● **Work instructions**
Return every line from the one with "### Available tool" through the one with "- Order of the", inclusive, exactly as it appears below.
=-=-=
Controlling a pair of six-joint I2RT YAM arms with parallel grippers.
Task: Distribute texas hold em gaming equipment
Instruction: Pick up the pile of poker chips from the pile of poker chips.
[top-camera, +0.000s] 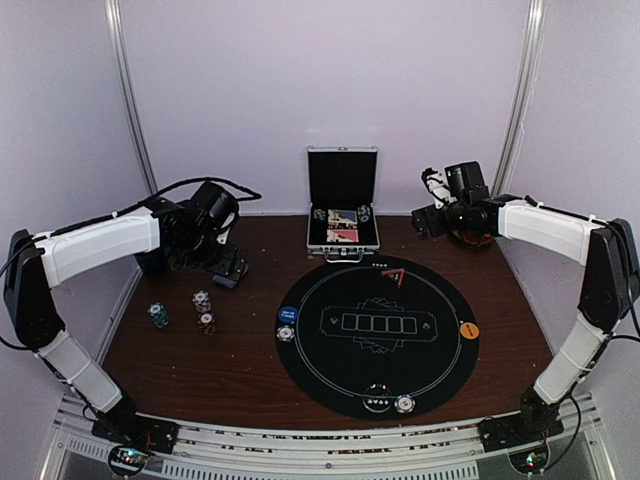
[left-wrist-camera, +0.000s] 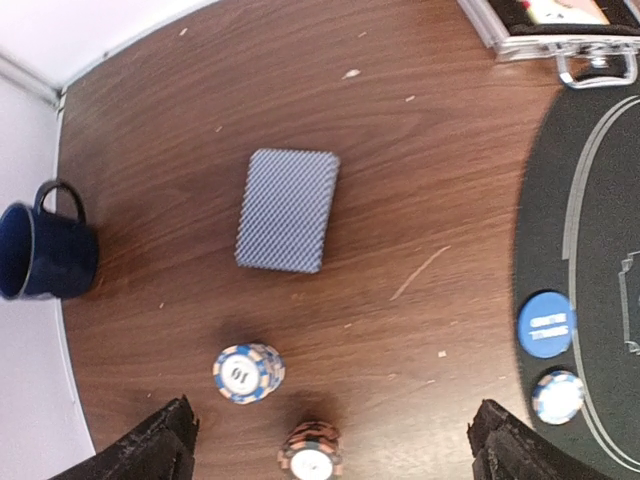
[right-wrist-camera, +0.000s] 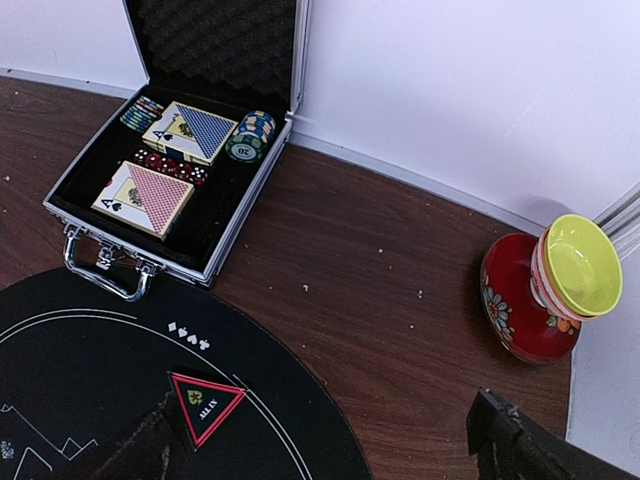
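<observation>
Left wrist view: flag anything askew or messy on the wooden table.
The grey-blue-backed deck of cards lies slightly fanned, not squared. Pale crumbs dot the brown wooden table, and a thin pale scratch marks it near the deck. Nothing spilled.

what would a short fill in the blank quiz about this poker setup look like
1. The silver case is ____, not shut.
2. The loose deck of cards lies face ____.
3. The orange button sits at the ____ edge of the round mat.
4. The mug is dark ____.

Missing words: open; down; right; blue.
</observation>
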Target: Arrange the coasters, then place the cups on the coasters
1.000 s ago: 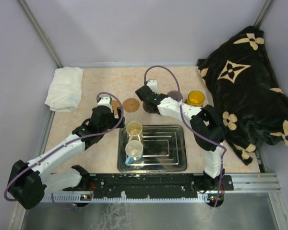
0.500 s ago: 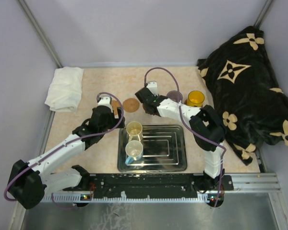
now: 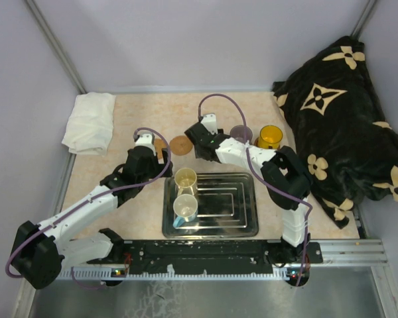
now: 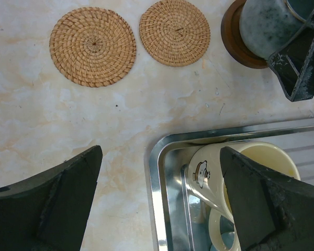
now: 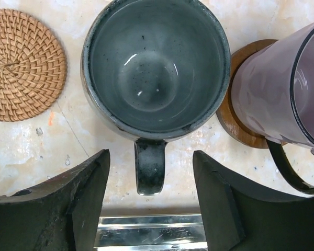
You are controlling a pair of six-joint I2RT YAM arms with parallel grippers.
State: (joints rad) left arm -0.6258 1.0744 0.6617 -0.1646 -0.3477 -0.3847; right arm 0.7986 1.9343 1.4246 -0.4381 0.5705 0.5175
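right fingers [image 5: 68,209]: apart, straddling handle of grey cup [image 5: 156,68], gripping nothing | grey cup: upright on dark coaster [image 4: 233,41] beyond tray [image 4: 153,178], seemingly centred | purple cup [image 5: 282,89]: on wooden coaster [image 5: 235,128] just right | left fingers [image 4: 57,204]: wide, empty, above cream cup [image 4: 214,172] in tray, likely next | two woven coasters [image 4: 92,46]: bare, left
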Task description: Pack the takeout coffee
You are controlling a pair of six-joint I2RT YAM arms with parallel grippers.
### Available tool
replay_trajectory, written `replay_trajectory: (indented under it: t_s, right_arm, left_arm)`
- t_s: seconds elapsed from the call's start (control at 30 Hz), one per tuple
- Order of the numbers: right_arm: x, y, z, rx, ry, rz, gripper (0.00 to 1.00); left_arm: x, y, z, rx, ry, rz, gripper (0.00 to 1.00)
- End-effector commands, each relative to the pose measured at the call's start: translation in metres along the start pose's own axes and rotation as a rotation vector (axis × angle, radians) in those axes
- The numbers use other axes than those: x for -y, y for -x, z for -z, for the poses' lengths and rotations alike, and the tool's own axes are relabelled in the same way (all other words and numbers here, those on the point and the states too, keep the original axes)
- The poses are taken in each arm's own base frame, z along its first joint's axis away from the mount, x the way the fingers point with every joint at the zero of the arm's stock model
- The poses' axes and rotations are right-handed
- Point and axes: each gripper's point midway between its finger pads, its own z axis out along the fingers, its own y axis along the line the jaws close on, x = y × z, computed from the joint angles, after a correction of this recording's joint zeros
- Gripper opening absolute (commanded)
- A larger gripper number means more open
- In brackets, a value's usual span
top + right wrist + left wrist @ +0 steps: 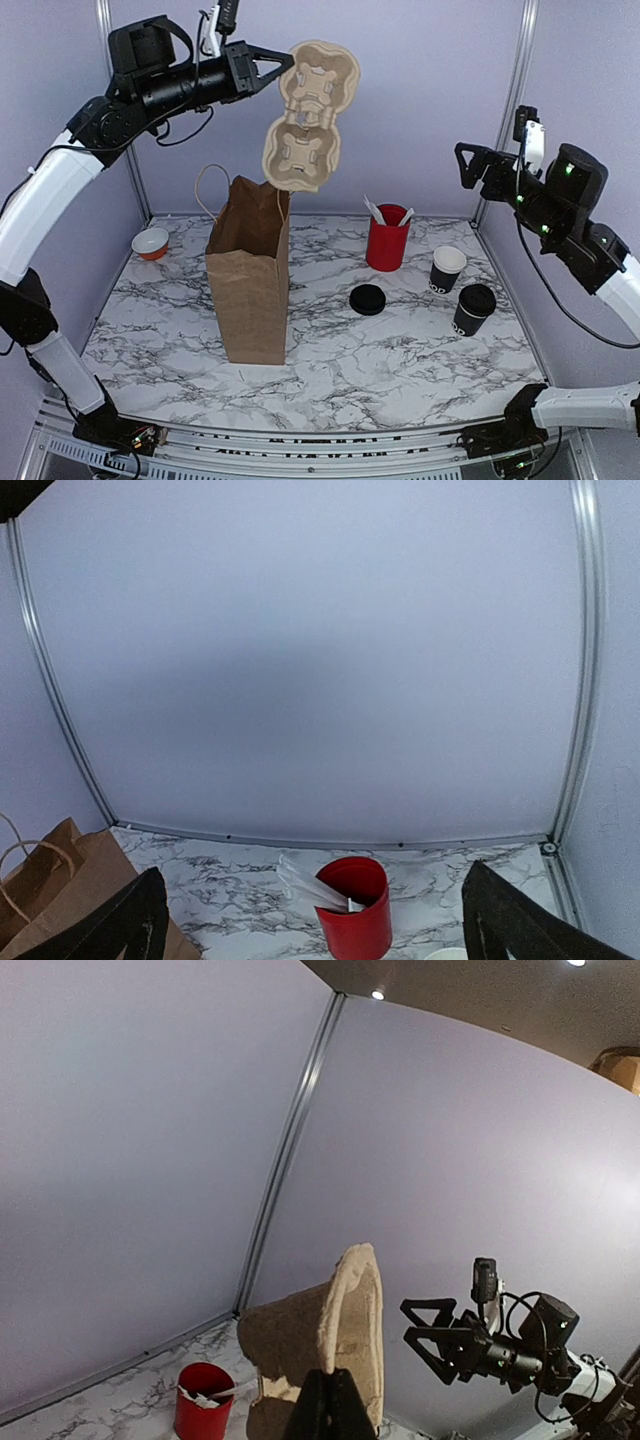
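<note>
The takeout coffee (447, 268), a small black cup with a white inside and rim, stands open on the marble table (350, 370) at the right. High over the table, my left gripper (284, 67) is shut on the rim of a tan pulp cup carrier (308, 115), which hangs above the mouth of the brown paper bag (249, 272). In the left wrist view the carrier (345, 1335) sits edge-on between the closed fingers (333, 1405). My right gripper (468, 166) hovers open and empty above the right side, its fingers (133, 922) spread wide.
A red cup (388, 238) with white sticks stands behind the coffee and shows again (356, 918). A flat black lid (368, 299) lies mid-table, a lidded black cup (473, 308) near the right edge, and a small orange bowl (151, 243) at back left.
</note>
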Motion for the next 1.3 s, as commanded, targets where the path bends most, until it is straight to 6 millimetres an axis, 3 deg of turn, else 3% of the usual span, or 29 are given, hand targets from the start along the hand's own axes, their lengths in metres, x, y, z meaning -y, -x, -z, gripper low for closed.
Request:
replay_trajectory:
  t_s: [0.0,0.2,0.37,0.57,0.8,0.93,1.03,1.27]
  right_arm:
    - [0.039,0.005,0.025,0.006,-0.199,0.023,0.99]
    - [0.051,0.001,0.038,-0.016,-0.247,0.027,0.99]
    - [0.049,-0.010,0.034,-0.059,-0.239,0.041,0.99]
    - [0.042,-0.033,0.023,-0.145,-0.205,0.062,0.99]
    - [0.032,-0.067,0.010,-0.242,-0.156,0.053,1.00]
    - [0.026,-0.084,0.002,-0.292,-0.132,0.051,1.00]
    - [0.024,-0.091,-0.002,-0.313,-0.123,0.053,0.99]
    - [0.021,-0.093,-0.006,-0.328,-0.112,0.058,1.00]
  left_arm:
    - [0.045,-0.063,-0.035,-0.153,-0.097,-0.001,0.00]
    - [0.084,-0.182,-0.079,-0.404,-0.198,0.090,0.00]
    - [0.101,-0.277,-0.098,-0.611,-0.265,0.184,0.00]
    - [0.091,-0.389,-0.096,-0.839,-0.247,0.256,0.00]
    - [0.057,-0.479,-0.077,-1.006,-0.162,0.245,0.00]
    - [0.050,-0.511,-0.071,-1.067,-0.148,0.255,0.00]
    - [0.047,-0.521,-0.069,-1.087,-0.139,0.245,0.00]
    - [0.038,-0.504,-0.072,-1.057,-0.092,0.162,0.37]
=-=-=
● **Answer box**
### Available tool
replay_trajectory, written `replay_trajectory: (indented under it: t_s, right_arm, left_arm)`
- t_s: seconds elapsed from the call's start (control at 30 Hz), one per tuple
- Order of the numbers: right_arm: x, y, z, rx, ry, rz, gripper (0.00 to 1.00); left_arm: x, y, z, rx, ry, rz, gripper (0.00 to 1.00)

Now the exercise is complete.